The trademark mantra of the premium channel giant; stating they exist as their own entity in broadcast television. The proof is in the pudding, HBO has churned classics since its inception in 1972. Modern notables like, The Sopranos, Deadwood, Curb Your Enthusiasm, Game of Thrones and now, Westworld.

The show is a reboot to the 1973 sci-fi/thriller film of the same name. Its premises are near identical.

Westworld is a prodigious amusement park built for the wealthy, a price tag around $40,000 for 28 days. The park’s theme is set in the Wild West, the first town upon entrance is, “Sweetwater.” As guests step further out of Sweetwater, the more dangerous the park becomes.

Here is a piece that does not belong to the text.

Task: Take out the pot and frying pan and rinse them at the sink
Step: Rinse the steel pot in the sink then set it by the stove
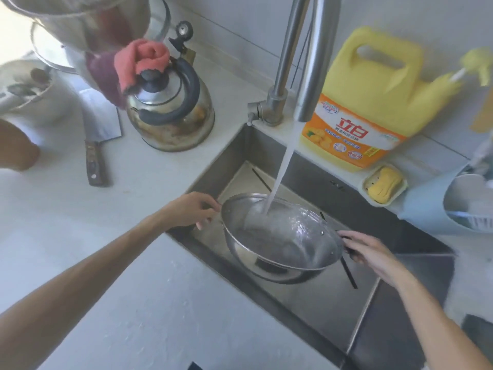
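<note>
Two hands are engaged on one vessel. One round, shiny stainless-steel pot (282, 244), wide-mouthed and bowl-shaped, is held tilted over the steel sink basin (306, 303), directly under one stream of running water (280, 177) from the single brushed-steel tap (306, 62). The left hand (190, 209) has its grip curled onto the pot's near-left rim. The right hand (368, 249) has its fingers closed about a dark handle at the right rim; how firmly cannot be told.

Step in hand, by judgement: rinsing of the pot, water striking its inner wall. No frying pan can be identified in view, so that half of the task appears outstanding.

The next move likely calls for swirling or tipping the pot to discharge the water into the basin while both grips hold against the wet, slippery metal, then setting it aside and fetching the pan.

Count of other items:
- One steel whistling kettle (170, 113) with a dark handle, on the pale tabletop (133, 303), with one pink cloth (141, 62) draped over it.
- One cleaver (98, 134) with a wooden handle, lying left of the kettle.
- One large yellow detergent jug (373, 97) with an orange label, behind the sink.
- One yellow sponge (384, 185) in one pale dish.
- Two dark strips, possibly chopsticks, in the basin; identity uncertain.
</note>
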The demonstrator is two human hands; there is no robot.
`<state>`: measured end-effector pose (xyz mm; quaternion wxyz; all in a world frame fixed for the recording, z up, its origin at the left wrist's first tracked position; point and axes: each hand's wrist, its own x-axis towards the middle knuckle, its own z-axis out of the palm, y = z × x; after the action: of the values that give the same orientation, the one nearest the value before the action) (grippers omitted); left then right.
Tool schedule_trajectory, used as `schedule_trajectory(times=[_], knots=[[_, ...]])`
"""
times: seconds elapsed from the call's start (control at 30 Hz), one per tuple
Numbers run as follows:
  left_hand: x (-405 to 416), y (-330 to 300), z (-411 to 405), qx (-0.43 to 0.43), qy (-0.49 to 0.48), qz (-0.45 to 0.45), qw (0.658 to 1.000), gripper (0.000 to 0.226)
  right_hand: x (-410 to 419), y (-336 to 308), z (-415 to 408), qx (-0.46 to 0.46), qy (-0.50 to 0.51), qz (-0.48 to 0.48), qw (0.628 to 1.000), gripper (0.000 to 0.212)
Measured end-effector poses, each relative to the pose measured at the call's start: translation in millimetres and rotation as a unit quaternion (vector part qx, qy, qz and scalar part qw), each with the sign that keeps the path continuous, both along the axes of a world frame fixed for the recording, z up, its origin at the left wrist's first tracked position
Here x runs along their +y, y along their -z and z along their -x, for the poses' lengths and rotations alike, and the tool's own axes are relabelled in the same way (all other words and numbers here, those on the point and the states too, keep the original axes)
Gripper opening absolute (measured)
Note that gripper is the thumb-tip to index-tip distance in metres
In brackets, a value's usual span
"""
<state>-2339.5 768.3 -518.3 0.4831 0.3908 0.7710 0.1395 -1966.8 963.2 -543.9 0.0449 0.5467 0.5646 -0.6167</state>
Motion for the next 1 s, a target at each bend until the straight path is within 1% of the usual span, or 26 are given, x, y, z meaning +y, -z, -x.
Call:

The park is inhabited by artificial intelligence or as the show labels them, “Hosts.” The hosts are a part the park; they give Westworld its populace. The hosts can carry conversation like you or I, however, they are programmed with a script and reveal stories written for the park.

Seemingly, interacting with any host will eventually lead a guest down one of its numerous storylines. These stories have the possibility of branching into others. The guests have their choice of following along or simply, denying. They are free to live out their fantasies in the Wild West.

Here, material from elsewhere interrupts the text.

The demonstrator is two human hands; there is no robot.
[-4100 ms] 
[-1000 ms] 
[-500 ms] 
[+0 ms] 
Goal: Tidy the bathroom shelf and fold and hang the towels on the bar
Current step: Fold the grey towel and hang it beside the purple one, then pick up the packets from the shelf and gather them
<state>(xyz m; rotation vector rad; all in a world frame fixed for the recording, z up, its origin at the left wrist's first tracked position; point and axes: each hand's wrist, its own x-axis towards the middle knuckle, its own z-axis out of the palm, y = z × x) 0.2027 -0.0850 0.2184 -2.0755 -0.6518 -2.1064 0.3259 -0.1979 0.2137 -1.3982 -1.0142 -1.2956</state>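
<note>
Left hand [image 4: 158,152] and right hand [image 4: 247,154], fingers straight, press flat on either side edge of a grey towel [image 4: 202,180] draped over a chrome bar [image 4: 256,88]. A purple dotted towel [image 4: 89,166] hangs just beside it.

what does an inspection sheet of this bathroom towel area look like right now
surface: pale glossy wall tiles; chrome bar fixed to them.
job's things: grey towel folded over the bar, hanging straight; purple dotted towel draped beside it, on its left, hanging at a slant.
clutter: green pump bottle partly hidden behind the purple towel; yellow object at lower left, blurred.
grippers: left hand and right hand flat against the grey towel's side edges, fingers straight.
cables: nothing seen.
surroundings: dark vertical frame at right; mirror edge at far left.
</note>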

While some leisurely enjoy their time in peace, others act on its freedom from morality.
Many of its wealthy visitors simply come to act on some of the Seven Deadly Sins. Evident is wrath, guests may fire-at-will on the hosts in the park without penalty. The hosts can physically fight back, fire weapons with what seem like rubber bullets – guests cannot be fatally wounded.

Lust is apparent as visible by the courtesans lining the street in the center of town, in front of their modish brothel. Guests are free to “do as they please” with the hosts, a startling truth revealed in the first episode.

Westworld’s character count is staggering, much like HBO’s Game of Thrones.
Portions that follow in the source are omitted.